DIRECTIONS FOR THIS TASK - Your task is to repeat all of the data exactly while excluding the pictures.

GIVEN DATA -
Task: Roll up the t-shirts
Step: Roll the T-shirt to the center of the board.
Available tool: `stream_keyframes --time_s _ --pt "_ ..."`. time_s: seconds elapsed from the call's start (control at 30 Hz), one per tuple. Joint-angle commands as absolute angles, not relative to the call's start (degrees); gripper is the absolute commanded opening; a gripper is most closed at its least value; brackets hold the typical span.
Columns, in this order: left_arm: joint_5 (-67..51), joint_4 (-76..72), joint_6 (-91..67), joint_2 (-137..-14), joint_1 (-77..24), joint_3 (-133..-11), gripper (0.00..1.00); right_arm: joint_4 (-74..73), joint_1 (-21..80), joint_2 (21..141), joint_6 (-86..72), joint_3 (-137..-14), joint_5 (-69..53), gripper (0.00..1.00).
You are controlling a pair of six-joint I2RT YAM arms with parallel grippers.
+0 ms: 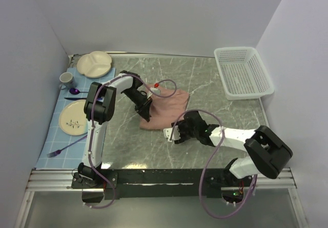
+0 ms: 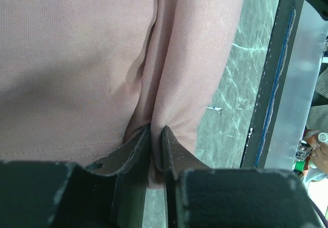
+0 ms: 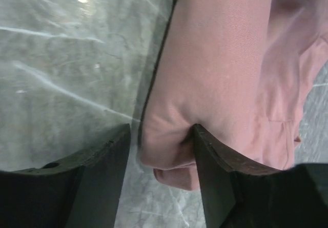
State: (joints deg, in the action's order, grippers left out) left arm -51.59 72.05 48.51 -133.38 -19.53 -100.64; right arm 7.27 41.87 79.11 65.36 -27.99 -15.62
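Top external: t-shirt (image 1: 166, 105) lies long-axis left-right (slightly skewed); left gripper (image 2: 156, 130) and right gripper (image 3: 161, 130) each pinch it.

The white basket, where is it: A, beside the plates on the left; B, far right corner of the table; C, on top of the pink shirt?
B: the basket sits at the far right corner of the table, apart from the shirt.

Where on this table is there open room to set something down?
Bare marble lies between the shirt and the basket, along the far edge behind the shirt, and in front of the shirt toward the near edge. The mat on the left is crowded with plates, a mug and cutlery.
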Motion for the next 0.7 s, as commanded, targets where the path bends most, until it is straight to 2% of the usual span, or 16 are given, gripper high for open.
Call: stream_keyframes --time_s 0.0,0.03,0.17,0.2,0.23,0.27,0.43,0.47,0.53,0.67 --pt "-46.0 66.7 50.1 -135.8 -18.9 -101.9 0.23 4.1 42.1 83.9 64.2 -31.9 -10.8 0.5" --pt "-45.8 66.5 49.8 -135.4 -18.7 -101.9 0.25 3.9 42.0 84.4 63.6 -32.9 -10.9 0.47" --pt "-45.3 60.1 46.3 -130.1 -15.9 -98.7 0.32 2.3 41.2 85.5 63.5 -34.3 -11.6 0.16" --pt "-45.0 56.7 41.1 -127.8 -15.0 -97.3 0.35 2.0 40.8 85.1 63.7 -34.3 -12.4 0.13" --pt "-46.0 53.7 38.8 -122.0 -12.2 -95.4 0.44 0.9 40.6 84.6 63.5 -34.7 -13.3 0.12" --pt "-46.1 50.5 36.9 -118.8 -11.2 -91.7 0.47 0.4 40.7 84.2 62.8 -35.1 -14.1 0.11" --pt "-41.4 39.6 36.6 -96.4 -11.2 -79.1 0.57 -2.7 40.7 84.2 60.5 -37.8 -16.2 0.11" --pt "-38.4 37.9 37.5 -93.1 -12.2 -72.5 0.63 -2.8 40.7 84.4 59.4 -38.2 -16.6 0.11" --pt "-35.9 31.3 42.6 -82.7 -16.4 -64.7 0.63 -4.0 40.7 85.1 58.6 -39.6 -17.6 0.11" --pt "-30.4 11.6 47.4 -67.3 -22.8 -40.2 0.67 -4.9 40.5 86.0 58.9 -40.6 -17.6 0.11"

EXERCISE OUTPUT -
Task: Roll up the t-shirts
Step: Roll the T-shirt to the center of the board.
Available tool: `stream_keyframes --time_s _ --pt "_ ..."`. time_s: seconds elapsed from the call's start (control at 30 Hz), one per tuple. Joint-angle commands as absolute angles, not relative to the call's start (degrees); gripper is the absolute commanded opening; a gripper is most closed at its least value; brackets hold the typical span.
Columns, in this order: left_arm: joint_5 (-67..51), joint_4 (-76..72), joint_6 (-91..67), joint_2 (-137..-14), joint_1 (-77..24), joint_3 (-133..-11), gripper (0.00..1.00); right_arm: joint_4 (-74..73), joint_1 (-21..80), joint_2 (21..141), joint_6 (-86..72), joint_3 (-137..-14), joint_5 (-69..53), gripper (0.00..1.00).
You are controlling a pair of six-joint I2RT YAM arms with parallel grippers.
+0 ms: 
+0 ms: 
+0 ms: 
State: (joints deg, in the action's order, grippers left out) left arm -51.59 72.05 48.51 -133.38 -19.53 -100.64; right arm 7.27 41.87 79.11 65.36 -27.99 -15.62
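Top external: t-shirt (image 1: 166, 105) lies long-axis left-right (slightly skewed); left gripper (image 2: 156, 130) and right gripper (image 3: 161, 130) each pinch it.

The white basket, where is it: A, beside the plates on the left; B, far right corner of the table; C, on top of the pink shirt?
B: the basket sits at the far right corner of the table, apart from the shirt.

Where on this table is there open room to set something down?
Bare marble lies between the shirt and the basket, along the far edge behind the shirt, and in front of the shirt toward the near edge. The mat on the left is crowded with plates, a mug and cutlery.
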Motion for the next 0.7 s, as commanded, targets where the path bends most, until it is straight to 2% of the usual span, or 16 are given, gripper high for open.
Call: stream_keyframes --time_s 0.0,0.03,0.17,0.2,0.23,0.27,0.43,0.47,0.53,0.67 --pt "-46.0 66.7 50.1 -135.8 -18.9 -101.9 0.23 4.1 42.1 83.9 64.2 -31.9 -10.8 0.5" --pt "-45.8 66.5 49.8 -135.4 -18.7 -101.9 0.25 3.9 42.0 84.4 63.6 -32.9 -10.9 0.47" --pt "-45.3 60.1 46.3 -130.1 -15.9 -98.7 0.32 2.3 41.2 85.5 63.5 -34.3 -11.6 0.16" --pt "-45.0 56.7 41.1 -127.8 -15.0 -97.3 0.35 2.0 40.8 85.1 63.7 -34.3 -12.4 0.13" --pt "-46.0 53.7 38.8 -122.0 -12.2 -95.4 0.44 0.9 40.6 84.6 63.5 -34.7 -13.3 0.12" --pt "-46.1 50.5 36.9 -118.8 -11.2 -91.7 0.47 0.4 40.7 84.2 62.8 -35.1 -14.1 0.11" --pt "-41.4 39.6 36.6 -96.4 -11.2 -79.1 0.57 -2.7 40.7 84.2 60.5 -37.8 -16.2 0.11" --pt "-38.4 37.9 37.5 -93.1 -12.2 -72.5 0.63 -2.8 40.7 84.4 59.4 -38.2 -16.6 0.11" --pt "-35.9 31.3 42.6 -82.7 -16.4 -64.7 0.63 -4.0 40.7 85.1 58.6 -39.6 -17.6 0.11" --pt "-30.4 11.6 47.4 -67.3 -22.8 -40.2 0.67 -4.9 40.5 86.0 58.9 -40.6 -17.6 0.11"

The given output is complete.